Si ces décisions ont plu aux supporters, elles ont pris de court les championnats domestiques. Interrogées par la BBC, plusieurs ligues ont partagé leur inquiétude : généraliser cette lecture au niveau des clubs forcerait à réviser chaque carton jaune pour suspicion de plongeon. De plus, cela créerait un système inéquitable puisqu’une simulation ne pourrait être sanctionnée que si un joueur adverse avait été préalablement averti par erreur.
L’UEFA estime que requalifier une faute en simulation est un choix subjectif qui oblige l’arbitre à consulter son écran.
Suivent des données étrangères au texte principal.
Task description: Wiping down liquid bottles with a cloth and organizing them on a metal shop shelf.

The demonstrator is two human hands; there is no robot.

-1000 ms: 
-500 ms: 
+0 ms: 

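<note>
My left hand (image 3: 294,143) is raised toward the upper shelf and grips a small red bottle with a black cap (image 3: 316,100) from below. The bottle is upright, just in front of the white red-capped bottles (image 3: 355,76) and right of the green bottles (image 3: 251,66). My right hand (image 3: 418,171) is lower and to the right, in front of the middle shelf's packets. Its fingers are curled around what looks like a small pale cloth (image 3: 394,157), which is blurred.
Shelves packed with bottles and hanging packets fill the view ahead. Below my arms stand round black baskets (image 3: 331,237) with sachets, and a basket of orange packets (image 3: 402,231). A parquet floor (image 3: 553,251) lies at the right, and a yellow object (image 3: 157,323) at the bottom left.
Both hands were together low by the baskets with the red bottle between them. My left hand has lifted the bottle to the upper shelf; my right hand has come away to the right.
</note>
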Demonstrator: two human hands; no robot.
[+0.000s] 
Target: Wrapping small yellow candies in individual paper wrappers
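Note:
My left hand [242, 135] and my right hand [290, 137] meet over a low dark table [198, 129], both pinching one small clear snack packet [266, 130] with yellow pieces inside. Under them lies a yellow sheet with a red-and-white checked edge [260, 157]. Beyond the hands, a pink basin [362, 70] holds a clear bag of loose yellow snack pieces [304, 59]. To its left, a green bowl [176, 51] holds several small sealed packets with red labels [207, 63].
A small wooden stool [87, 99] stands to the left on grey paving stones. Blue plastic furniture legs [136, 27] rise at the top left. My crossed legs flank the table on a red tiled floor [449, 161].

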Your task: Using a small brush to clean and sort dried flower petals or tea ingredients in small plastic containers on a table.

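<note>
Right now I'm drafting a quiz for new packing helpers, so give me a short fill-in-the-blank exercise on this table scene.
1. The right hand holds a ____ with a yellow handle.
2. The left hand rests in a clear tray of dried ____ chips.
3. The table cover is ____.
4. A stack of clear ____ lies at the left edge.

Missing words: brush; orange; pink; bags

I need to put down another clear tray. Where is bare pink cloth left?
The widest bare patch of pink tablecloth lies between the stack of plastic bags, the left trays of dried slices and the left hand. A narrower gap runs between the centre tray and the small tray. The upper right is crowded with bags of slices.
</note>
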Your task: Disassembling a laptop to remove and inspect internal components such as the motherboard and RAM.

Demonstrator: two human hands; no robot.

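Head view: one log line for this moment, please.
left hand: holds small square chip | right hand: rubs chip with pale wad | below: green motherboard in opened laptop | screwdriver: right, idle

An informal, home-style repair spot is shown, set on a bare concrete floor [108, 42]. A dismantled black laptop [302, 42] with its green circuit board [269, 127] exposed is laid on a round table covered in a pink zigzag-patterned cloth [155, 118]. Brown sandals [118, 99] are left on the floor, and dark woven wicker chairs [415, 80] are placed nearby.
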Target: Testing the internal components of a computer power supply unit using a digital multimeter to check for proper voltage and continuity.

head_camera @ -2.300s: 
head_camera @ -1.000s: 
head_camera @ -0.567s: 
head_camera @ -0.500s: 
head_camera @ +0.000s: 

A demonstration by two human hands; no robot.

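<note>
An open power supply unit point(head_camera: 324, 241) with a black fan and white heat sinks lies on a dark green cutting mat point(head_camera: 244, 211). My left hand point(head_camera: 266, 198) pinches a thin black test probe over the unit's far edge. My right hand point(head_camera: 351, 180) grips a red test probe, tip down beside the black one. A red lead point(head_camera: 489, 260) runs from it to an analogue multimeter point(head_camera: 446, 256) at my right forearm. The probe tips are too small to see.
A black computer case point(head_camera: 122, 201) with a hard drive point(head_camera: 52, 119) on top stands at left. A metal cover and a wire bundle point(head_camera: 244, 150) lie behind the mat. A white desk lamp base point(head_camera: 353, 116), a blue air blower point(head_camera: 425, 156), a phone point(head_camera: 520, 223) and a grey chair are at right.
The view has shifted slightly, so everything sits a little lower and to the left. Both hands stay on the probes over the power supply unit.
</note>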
Pour l’instance, l’erreur d’identité doit rester un fait purement géométrique et indiscutable. La simulation ne sera donc examinée par le VAR que si elle amène un penalty, un carton rouge direct ou un second avertissement injustifié. Par ailleurs, l’UEFA a rejeté d’autres directives du Mondial, refusant d’exclure les joueurs qui se masquent la bouche ou de remonter les hors-jeu sur les corners litigieux. Les ligues européennes devraient valider cette ligne de conduite minimaliste lors d’un sommet des chefs de l’arbitrage la semaine prochaine.